Sorry, but you can't just add it like that. The numbers represent the percent by weight of the fertilizer that is N (or P or K).

So just looking at the N, you have 2.5 # fish meal that is 2% N, so 2.5x.02 = .05# N. 2.5# alfalfa meal that is 3% N =.075# N, 2.5# feather meal that is 7% N = .175# N, no N in the potash, 2.5 # kelp that is .008 N = .02# N, plus another .075# N from the cottonseed meal. So now you can add the amounts of N: .05 + .075 + .175 + .02 + .075 = .395 # of N. Multiply that by 16 and total you are adding 6.32 oz of pure N. But just as the amount of N got bigger, so did the amount of material. So to find what your N number (percentage of N) is you have to divide by the total weight of the combined material. That is 12.56 # or 200.96 oz. So 6.32 oz N divided by 200.96 total oz = .031 or an N number of 3.
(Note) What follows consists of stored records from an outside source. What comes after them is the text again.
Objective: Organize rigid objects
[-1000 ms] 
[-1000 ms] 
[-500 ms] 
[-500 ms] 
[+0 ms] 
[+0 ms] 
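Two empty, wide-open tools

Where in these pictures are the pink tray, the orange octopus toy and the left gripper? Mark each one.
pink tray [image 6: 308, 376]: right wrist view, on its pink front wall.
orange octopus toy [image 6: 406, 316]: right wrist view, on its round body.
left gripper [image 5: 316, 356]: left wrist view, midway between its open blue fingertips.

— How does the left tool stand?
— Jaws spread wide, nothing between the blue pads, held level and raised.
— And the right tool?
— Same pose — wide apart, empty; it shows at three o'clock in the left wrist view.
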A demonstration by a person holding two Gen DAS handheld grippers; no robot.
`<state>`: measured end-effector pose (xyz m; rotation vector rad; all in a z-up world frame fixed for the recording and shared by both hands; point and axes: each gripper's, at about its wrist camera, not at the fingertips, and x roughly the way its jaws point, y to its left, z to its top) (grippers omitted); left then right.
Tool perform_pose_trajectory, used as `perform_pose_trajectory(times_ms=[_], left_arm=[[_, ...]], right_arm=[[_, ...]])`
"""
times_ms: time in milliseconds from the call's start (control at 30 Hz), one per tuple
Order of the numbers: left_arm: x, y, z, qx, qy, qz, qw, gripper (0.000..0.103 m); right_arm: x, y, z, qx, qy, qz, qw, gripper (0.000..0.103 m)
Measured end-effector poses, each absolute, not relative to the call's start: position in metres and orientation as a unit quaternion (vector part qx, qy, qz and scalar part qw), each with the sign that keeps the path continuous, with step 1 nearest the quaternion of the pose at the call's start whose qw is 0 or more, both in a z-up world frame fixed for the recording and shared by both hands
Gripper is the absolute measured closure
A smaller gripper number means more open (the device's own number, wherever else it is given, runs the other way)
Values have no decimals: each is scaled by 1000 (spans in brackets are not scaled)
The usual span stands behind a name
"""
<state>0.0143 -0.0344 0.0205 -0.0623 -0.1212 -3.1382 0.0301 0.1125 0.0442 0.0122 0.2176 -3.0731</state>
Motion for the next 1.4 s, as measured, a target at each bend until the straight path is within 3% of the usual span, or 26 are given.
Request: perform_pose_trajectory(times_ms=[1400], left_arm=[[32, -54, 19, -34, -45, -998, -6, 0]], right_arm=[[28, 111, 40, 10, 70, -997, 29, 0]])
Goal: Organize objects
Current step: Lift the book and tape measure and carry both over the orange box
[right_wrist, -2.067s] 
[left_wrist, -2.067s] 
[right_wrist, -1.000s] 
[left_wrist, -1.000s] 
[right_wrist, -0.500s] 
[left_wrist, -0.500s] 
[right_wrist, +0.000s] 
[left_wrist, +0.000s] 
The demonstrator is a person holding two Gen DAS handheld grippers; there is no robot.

Essentially you aren't adding, you are averaging the amount of N in each. The numbers are the concentration. By adding more materials, you didn't make it more concentrated, you just made it a bigger amount. So the total amount (oz) of N or whatever is larger, but the concentration isn't. Just in case this isn't clear, think of a bottle of beer that is 5% alcohol. If you pour two bottles of beer into a pitcher, it is still 5% alcohol. It did not suddenly become 10%. It is twice as much alcohol, but still the same concentration, because the alcohol and the water and other stuff all got bigger. To take in the twice as much alcohol, you would have to take in twice as much water with it.

Doing the math for the other nutrients, your combined mix comes out to be 3- 2.7 - 0.8.

That is fine. Compost often has NPK values of 1-1-1 or so. The thing about using compost and organic stuff is that you can use as much as you want. It is slow release and won't burn your plants.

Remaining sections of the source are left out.